* Exercise:
Restate the opening lines of the material below word for word, stopping after the line that contains "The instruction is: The".

* Given material:

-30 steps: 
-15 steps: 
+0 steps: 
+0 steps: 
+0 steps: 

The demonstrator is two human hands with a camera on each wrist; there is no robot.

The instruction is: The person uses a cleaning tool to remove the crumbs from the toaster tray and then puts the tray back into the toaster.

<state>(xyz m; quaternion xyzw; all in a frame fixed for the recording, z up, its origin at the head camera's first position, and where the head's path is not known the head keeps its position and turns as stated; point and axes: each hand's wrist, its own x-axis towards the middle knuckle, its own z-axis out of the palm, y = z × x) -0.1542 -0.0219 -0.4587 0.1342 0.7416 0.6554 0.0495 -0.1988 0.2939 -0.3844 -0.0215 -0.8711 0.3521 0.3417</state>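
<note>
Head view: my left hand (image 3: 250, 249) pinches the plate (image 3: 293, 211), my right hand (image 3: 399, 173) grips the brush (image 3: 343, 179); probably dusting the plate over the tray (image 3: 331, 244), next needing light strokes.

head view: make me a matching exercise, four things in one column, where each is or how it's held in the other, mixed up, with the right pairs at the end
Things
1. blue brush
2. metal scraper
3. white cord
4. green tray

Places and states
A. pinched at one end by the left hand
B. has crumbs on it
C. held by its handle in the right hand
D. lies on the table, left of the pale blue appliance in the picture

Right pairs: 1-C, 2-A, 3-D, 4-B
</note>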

* Answer to this problem:
-30 steps: 
-15 steps: 
+0 steps: 
+0 steps: 
+0 steps: 

The demonstrator is two human hands with a camera on each wrist; there is no robot.

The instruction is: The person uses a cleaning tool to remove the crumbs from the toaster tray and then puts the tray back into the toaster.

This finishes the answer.